Nearly seven million cars in all. In some territories and years BMW 3-series sales rival the Opel Astra and little else need to be said to illuminate the identity crisis facing not just BMW, but of BMW man. Whisper suburban.

So, with the latest 3-series in view and in mind, whither the 'sports saloon'? The new car is a fine, if deeply conservative, exercise in industrial sculpture, beautifully made, flawless ergonomically and good to drive in that characteristic me-first way BMW man has.

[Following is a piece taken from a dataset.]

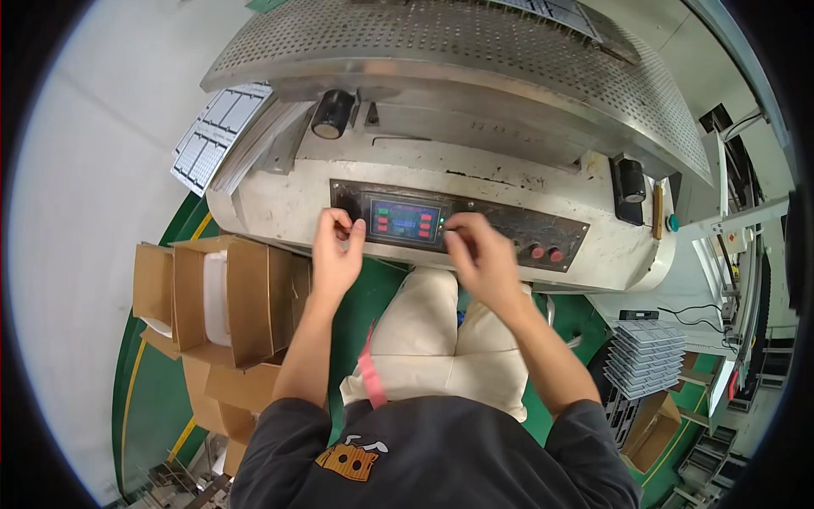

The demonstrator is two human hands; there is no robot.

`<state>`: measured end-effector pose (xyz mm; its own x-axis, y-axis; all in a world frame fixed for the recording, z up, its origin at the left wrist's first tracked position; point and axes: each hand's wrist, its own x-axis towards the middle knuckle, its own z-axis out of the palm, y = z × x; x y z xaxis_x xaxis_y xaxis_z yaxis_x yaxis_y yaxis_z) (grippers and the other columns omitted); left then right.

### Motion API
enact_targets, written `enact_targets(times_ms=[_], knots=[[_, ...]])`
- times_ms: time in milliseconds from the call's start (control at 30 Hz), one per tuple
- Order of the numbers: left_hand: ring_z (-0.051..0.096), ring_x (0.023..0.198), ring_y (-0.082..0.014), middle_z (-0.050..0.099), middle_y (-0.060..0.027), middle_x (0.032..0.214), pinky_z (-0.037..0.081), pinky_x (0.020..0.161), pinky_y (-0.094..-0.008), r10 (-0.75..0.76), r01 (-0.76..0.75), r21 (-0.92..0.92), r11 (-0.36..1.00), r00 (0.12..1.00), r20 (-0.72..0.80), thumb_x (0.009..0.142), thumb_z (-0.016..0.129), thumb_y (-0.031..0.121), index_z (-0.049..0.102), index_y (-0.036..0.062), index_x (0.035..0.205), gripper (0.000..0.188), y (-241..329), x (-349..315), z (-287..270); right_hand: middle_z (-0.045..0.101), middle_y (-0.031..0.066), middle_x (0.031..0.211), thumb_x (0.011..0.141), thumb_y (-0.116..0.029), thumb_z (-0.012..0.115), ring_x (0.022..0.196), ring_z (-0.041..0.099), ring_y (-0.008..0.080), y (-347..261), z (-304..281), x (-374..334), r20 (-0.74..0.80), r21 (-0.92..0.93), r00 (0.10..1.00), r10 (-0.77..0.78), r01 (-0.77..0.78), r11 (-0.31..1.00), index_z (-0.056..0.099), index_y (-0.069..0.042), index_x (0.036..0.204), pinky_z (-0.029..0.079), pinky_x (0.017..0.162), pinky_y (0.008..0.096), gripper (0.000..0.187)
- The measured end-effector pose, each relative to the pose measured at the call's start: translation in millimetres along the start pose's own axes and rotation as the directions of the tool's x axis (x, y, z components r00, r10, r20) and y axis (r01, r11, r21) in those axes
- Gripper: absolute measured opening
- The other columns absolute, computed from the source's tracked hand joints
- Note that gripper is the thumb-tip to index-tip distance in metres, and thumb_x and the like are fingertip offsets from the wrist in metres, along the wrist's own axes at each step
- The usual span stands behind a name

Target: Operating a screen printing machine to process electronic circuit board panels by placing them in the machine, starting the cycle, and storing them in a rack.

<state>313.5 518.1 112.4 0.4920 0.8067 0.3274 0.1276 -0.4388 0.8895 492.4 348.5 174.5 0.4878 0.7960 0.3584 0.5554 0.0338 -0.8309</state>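
Work at the control panel (530, 236) of a perforated-top bench machine (458, 55) appears under way: the display screen (404, 222) is lit, but no finished result shows, and what has been entered or remains to be entered cannot be told. From left to right: an open cardboard carton (248, 297) stands beside the machine. The left hand (337, 254), half curled, thumb and fingers apart, holds nothing visible near the panel's left end. The screen lies between the hands. The right hand (485, 261), loosely bent, thumb parted from forefinger, hovers at the screen's right edge; contact cannot be judged. Red push-buttons (555, 254) follow, beyond that hand.
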Motion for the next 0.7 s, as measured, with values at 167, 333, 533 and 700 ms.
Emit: enact_targets(times_ms=[167, 333, 533, 700], knots=[[0.043, 0.073, -0.0109, 0.047, -0.0021, 0.085, 0.041, 0.067, -0.0250, 0.023, -0.025, -0.009, 1.000, 0.993, -0.115, 0.091, 0.066, 0.000, 0.046, 0.0046, 0.089, 0.020, -27, -19, 31, 0.058, 0.0080, 0.066, 0.090, -0.010, 0.068, 0.057, 0.060, 0.0228, 37, 53, -3, -0.123, -0.161, 0.991, 0.047, -0.067, 0.985, 0.053, -0.006, 0.098, 0.049, 0.055, 0.0345, 0.018], [0.041, 0.071, -0.0109, 0.044, -0.0023, 0.083, 0.039, 0.065, -0.0252, 0.033, -0.026, 0.038, 0.999, 0.984, -0.177, 0.089, 0.068, -0.001, 0.046, 0.0042, 0.087, 0.023, -24, -20, 37, 0.057, 0.0071, 0.066, 0.088, -0.012, 0.069, 0.055, 0.059, 0.0276, 33, 58, 0, -0.167, -0.316, 0.981, 0.093, -0.143, 0.938, 0.049, -0.008, 0.094, 0.047, 0.051, 0.0398, 0.021], [0.041, 0.070, -0.0138, 0.043, -0.0041, 0.083, 0.038, 0.064, -0.0277, 0.022, -0.008, 0.075, 0.997, 0.982, -0.187, 0.088, 0.067, -0.001, 0.046, 0.0037, 0.085, 0.022, -17, -14, 39, 0.054, 0.0079, 0.064, 0.088, -0.012, 0.069, 0.054, 0.056, 0.0279, 36, 52, 0, -0.165, -0.285, 0.982, 0.089, -0.134, 0.949, 0.048, -0.007, 0.093, 0.046, 0.052, 0.0386, 0.022], [0.043, 0.068, -0.0195, 0.045, -0.0080, 0.083, 0.040, 0.062, -0.0317, 0.018, -0.013, 0.031, 0.999, 0.986, -0.168, 0.093, 0.061, 0.003, 0.048, 0.0023, 0.087, 0.014, -23, -15, 33, 0.056, 0.0081, 0.065, 0.088, -0.012, 0.069, 0.054, 0.058, 0.0283, 40, 53, -15, -0.139, -0.253, 0.987, 0.083, -0.117, 0.960, 0.048, -0.007, 0.093, 0.047, 0.051, 0.0390, 0.022]])
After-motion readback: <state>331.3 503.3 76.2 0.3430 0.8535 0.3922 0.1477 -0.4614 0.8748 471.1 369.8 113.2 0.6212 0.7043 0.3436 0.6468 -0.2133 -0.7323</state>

Yet today BMW is not only being jostled by Mercedes Benz and Audi at the top, it is being nibbled by Volkswagen and Ford at the bottom. While it is certain that a Golf does not excite the same itch to consume as a BMW, in pure design and dynamic terms the new Ford Focus may be an even better (and certainly much more surprising) car than the 3-series. And that's not something you would have said about a '69 Escort vis-a-vis a 2002.

BMW 3-series

COSTS from £19,745 to £28,145 but options could add 30%

PROFILE the fifth generation of a classic sports saloon with superb engineering, flawless finish and an image that suits publisher John Brown, designer Caroline Charles and celebrity chef Simon Hopkinson.